Indonesian cargo ship banned for safety fail
AN INDONESIAN flagged cargo ship has been banned from entering any Australian port for three months. It was detained at Port Alma, a facility that is operated by Gladstone Ports Corporation.
It is the fourth time the 'Noah Satu' has been found to breach Australian standards since August 2013 in what authorities have described as "serious and repetitive failings" in the ship's operations.
Inspections revealed a raft of breaches including incorrect navigational charts, unacceptable safety equipment, inadequate food, poor record keeping and inappropriate passage planning.
Australian Maritime Safety Authority also found a repeated failure to comply with requirements for passing through the Great Barrier Reef and poor recording of oil and garbage management.

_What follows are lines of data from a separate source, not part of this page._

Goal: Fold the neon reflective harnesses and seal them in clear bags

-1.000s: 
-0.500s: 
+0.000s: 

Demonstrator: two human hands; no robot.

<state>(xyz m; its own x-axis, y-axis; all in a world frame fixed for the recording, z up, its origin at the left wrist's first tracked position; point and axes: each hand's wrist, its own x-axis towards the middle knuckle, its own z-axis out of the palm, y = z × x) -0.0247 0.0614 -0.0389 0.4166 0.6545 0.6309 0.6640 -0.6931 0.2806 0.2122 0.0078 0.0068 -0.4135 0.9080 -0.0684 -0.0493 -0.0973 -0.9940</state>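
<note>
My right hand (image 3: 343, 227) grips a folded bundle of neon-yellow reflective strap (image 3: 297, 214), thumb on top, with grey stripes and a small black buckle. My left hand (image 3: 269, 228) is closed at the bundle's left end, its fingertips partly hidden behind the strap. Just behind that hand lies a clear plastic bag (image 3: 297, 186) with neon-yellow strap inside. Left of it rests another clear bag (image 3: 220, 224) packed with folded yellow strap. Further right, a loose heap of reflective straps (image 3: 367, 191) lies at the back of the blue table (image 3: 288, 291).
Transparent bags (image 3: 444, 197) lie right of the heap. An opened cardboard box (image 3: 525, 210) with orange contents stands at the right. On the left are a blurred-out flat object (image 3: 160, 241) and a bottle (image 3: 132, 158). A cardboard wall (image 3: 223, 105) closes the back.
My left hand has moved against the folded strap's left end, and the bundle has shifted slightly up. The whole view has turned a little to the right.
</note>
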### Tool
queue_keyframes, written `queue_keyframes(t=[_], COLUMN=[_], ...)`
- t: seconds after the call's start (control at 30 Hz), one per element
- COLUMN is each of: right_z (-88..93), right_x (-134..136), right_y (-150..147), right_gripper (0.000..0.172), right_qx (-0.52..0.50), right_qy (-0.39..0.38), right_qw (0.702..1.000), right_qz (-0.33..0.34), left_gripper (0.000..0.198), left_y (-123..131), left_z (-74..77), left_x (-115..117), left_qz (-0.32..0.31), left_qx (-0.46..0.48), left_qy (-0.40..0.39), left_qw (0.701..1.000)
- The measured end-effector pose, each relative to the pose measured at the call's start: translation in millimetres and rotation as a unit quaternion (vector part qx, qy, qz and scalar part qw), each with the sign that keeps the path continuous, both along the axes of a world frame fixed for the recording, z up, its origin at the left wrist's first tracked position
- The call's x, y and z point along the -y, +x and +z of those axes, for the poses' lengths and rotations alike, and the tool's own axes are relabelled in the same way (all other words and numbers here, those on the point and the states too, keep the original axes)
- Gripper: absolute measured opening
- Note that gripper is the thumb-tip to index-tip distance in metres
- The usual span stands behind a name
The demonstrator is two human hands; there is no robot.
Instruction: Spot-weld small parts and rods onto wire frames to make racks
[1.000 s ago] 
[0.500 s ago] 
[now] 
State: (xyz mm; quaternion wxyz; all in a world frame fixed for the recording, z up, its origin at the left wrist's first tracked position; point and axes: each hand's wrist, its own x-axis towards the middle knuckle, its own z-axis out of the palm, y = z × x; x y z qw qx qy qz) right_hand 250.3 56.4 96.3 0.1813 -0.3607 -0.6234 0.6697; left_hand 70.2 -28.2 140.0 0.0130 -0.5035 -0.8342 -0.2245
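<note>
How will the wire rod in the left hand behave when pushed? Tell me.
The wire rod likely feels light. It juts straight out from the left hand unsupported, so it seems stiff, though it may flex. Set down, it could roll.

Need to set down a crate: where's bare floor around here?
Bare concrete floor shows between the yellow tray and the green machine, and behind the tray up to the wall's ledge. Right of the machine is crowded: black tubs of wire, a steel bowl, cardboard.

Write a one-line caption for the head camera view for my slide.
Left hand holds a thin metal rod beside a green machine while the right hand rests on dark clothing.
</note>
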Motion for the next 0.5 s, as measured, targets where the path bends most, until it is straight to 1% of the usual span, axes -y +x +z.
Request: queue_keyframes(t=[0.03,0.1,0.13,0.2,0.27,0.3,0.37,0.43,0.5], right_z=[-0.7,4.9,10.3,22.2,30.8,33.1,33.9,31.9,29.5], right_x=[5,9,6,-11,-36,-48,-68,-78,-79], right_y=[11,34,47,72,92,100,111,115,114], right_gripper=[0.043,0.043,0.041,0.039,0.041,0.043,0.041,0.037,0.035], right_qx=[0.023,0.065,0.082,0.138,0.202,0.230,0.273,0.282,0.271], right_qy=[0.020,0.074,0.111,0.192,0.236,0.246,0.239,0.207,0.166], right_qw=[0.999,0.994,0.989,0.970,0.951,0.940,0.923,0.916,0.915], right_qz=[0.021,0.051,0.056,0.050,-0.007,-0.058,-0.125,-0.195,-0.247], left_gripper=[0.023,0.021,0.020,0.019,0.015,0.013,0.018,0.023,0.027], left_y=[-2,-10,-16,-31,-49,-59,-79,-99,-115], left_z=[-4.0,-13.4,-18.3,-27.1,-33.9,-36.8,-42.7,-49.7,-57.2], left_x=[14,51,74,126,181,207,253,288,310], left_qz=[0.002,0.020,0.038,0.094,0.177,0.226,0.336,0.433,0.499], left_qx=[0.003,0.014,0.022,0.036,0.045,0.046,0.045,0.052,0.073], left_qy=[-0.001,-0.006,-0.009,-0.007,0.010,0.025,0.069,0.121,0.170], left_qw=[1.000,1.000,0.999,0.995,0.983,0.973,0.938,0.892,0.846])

The ban was issued this week by AMSA, making the 'Noah Satu' only the fifth vessel ever to be banned under legislation that was introduced in July 2013.
AMSA Chief Executive Officer Mick Kinley said a ship that repeatedly failed to meet national standards was "not welcome in Australian waters".
"The unsafe operation of vessels poses an unacceptable risk to seafarers and the environment and AMSA treats any breaches of international shipping standards very seriously," Mr Kinley said.
Gladstone Ports Corporation CEO Craig Doyle, whose organisation is not responsible for monitoring or enforcing safety standards, said it was uncommon for ships entering Australian waters to be banned.
"Australia has one of the highest standards of vessel vetting standards and most people know that so it doesn't happen often," Mr Doyle said.
The 'Noah Satu' which prior to 2012 was named the BBC Aramis left Hong Kong on August 17 and travelled through the Great Barrier Marine Park to reach Port Alma.
AMSA would not confirm whether the ship's owner and operator, two Indonesian owned companies PT Anugerah Sanudra Indomakur and PT Adnyana would face fines for the breaches.
In July this year the master and owners of a Hong Kong registered bulk carrier were fined $4300 for illegally dumping waste in the Great Barrier Reef Marine Park.